PHASE 005

OnPage

Steps 005a → 005j · Monthly tier · First paid enrichment · Output: bronze + silver tables for every firm’s website

The Spec

How Phase 005 is supposed to behave.

Duty: For every confirmed firm in gold_domains, deeply crawl their entire website (up to 2,000 pages each), audit it through three different lenses (DFS OnPage, DFS Lighthouse, Google PageSpeed Insights), and count the attorneys listed on the team page. Land everything in BigQuery so downstream analytics can query SEO-grade signal per firm.

Schedule: Monthly tier — designed to fire once per 30 days.

End state: ~2,247 V_CONFIRMED firms × ~155 pages avg = ~348,000 page-rows in bronze tables; one row per firm in 8 enrichment tables; one attorney-count estimate per firm.

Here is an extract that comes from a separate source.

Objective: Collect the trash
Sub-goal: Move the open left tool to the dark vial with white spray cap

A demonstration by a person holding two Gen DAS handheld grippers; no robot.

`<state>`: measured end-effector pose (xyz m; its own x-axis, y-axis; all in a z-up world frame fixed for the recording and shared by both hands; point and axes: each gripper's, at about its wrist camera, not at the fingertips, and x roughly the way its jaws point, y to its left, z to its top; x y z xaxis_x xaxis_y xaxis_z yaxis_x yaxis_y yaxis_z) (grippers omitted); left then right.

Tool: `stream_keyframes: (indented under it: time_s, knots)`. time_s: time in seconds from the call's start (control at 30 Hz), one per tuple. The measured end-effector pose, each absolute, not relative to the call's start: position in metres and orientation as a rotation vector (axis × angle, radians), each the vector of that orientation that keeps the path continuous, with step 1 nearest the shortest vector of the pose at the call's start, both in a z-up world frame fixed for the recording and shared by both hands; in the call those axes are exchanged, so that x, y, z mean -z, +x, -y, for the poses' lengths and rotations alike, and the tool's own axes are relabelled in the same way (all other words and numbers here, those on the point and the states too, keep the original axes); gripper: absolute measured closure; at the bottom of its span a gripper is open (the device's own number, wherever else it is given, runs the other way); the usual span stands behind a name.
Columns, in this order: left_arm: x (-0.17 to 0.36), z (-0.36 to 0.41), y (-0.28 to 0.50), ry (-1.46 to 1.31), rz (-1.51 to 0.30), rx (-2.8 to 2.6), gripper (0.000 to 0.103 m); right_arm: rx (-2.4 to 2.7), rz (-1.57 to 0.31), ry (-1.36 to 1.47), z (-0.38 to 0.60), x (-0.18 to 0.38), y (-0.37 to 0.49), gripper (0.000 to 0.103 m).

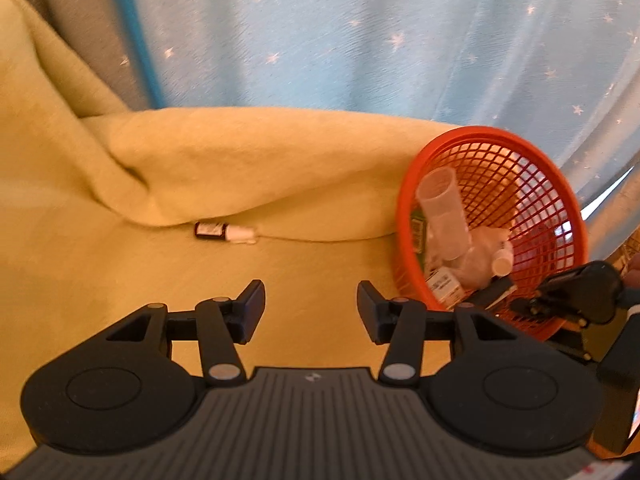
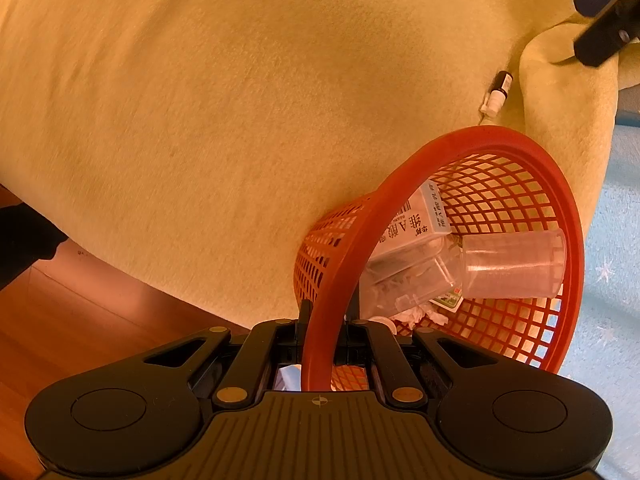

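A small dark bottle with a white cap (image 1: 224, 232) lies on the yellow blanket (image 1: 120, 272) against a fold, also seen as the bottle (image 2: 498, 92) in the right wrist view. My left gripper (image 1: 310, 308) is open and empty, hovering short of it. My right gripper (image 2: 326, 316) is shut on the rim of the red mesh basket (image 2: 560, 184), holding it tilted beside the bed. Inside the basket (image 1: 408, 184) lie a clear plastic cup (image 1: 444, 208), a white carton (image 2: 420, 216), a clear bottle and crumpled paper. The right gripper (image 1: 520, 300) shows at the basket's near rim.
A blue curtain with white stars (image 1: 360, 40) hangs behind the bed. The blanket bunches into a thick fold (image 1: 260, 160) just past the small bottle. Wooden floor (image 2: 60, 320) lies below the bed edge on the left, and a light blue rug (image 2: 612, 280) on the right.
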<state>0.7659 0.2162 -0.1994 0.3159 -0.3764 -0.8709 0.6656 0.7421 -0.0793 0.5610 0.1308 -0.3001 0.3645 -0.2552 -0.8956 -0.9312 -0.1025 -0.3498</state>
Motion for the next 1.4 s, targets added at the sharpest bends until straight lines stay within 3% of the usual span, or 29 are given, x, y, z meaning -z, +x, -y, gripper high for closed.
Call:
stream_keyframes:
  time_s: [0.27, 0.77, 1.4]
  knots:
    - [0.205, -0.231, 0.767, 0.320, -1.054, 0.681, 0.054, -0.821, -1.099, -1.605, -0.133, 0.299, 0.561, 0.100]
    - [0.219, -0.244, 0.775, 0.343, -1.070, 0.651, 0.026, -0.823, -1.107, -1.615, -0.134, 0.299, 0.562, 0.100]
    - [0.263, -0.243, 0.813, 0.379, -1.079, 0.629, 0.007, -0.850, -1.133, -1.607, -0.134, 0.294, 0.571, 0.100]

What Phase 005 does, plain English

Phases 001-004 produced a clean list of confirmed PI law firms with primary specialties. Phase 005 is where we actually look at their websites. For each firm we want to know:

  • How many pages does the site have? How fast does each page load? Which pages return 404s or redirect chains?
  • What does Google Lighthouse score it for performance, accessibility, SEO, and best practices?
  • What do real Chrome users see — Core Web Vitals from Google’s field-data dataset?
  • How many attorneys actually work there, based on their “Our Team” / “Attorneys” page?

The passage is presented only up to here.